Cade huffs—I think I’m pissing him off. Well, tough shit. He knows this place is strictly off limits. “You said you didn’t want anyone to know she was here, dude. If I’d dragged her through the clubhouse and up the stairs, someone would have spotted her. And they sure as hell would have wanted to know who she was and why we won’t let her out of the room.”

He kind of has a point there. “And so this was it? This was the only solution you could think of?” I pinch the bridge of my nose between my index finger and my thumb, feeling a headache coming on.

“She could hardly bunk above the shop with me, man. People are in an out of my place all day long. She’d have been seen in five seconds flat. If you can think of another option, I’ll head back to the compound right now and move her myself.”

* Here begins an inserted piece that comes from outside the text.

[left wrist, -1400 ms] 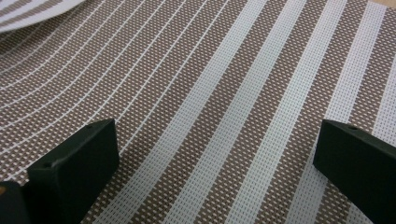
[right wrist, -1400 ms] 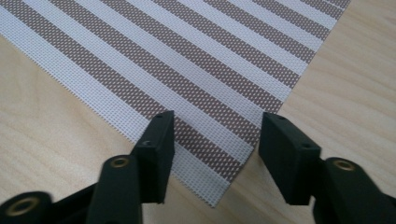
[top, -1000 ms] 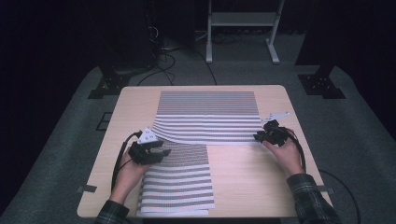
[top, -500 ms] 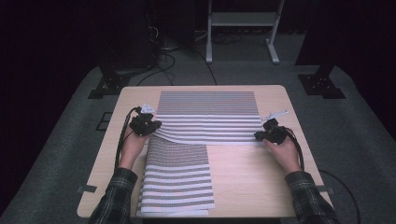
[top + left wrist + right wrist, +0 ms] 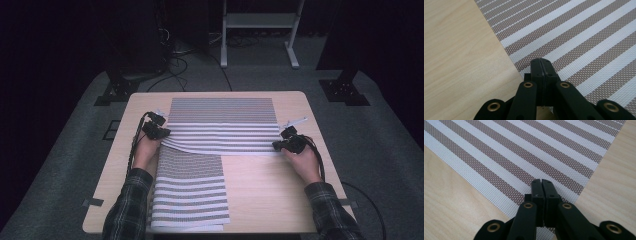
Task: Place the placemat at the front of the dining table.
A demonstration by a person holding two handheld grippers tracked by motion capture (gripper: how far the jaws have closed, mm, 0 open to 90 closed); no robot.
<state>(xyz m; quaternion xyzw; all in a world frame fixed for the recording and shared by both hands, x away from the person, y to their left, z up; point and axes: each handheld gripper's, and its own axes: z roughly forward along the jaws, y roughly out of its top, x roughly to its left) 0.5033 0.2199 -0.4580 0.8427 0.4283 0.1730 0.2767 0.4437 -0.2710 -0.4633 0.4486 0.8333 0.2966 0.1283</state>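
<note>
Pinching the striped placemat, neither hand-held gripper shows readable writing.

High view sits above the person's side, looks forward and down from well back: whole counter, dark floor and a stand beyond. Left gripper view rides close over its own fingers, looking down along them at the striped mat edge with bare counter beside; the right gripper view does the same at the mat's opposite corner. All three share the far mat; high view shows both grippers at its two ends.
</note>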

I scowl at the floorboards, the floorboards I laid myself, hammering each and every nail by hand, hating that he’s fucking right. “All right. All right. I guess you did the right thing.” I exhale, my head working overtime. “Wait, if you’re not at the compound, where are you?”

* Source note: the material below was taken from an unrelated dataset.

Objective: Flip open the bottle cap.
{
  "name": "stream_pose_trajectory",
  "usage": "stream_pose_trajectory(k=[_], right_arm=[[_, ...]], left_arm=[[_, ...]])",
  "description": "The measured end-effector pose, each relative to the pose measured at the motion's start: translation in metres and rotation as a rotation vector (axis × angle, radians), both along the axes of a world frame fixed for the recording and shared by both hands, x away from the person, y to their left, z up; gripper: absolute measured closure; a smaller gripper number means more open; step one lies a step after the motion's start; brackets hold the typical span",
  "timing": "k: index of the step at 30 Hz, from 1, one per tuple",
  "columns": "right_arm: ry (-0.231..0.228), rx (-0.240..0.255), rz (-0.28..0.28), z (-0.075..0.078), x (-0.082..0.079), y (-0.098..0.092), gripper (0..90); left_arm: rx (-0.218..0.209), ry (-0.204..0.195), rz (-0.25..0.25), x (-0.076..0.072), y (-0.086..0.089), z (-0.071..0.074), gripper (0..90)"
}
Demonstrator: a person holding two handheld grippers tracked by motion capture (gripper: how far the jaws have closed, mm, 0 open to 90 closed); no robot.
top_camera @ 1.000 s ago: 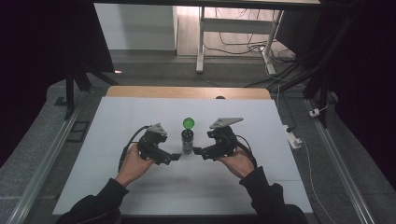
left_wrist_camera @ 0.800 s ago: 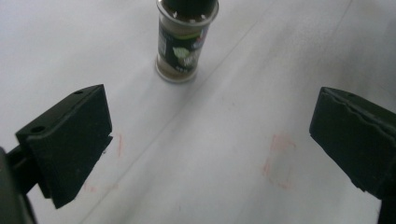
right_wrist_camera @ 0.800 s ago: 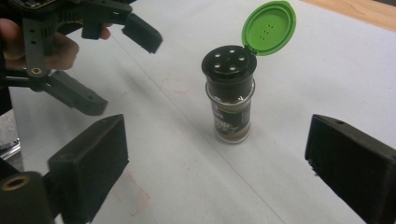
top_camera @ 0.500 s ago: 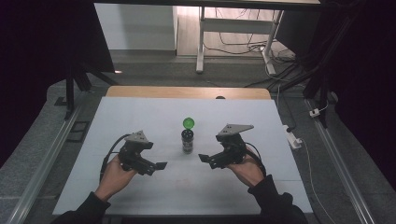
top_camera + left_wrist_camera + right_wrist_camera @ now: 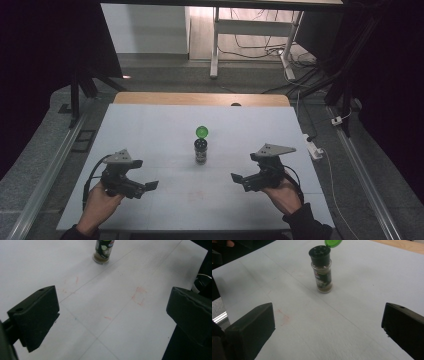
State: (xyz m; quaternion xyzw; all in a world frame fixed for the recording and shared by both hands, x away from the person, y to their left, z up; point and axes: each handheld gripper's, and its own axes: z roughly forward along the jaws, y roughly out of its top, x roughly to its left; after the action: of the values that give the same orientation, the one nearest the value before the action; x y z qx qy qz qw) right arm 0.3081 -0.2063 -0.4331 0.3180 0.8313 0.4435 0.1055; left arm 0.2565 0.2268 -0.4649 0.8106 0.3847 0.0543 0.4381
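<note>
The spice jar (image 5: 201, 151) stands alone at the centre of the high view, its green flip lid (image 5: 202, 132) hinged open. The left gripper (image 5: 148, 186) at lower left and the right gripper (image 5: 239, 180) at lower right gape wide, holding nothing. A careless sweep back could topple the tall jar and spill it. Both grippers flanked it closely a second ago; they have drawn apart, the right's jaws having just opened.

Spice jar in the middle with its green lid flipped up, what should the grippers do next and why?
Probably nothing more than rest. The spice jar stands upright, alone on the table, its green lid open. The left gripper and right gripper sit apart from it, jaws wide with nothing between them, so the opening looks done.
</note>
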Motion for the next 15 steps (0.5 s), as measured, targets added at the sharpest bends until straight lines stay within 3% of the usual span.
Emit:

“At the shop. I needed to pick up the gear for tonight. We had late appointments, too, and Chloe couldn’t work. I’m finishing off a back piece. Won’t take me more than an hour, though.” The shop, the Dead Man’s Ink Bar, the Bar for short, isn’t located within the compound. A twenty-minute ride down a dirt track brings you to Freemantle, the closest town to our location, though to call it a town is a stretch. There are five or six streets with actual stores on them, and then perhaps three or four as many residential streets, and that’s it. There was public outcry when the Widowers bought up High Street real estate and unveiled a full-blown, state-of-the-art tattoo parlor. The townsfolk probably wanted another florist or something. Instead they got burly bikers with a penchant for ink and very loud motorcycles. They complained at first, but that soon stopped when they realized the Bar was actually bringing a lot of out-of-towners into Freemantle. People from the surrounding small towns, who otherwise would have no reason to even pass through. More people means more money for the other local stores and diners; the folk who come to get inked at the Bar have to eat, after all. They buy groceries. They replace their old work wear at the army disposal store. Ironically, the business front we use to launder our ill-gotten gains has been really good for the local community.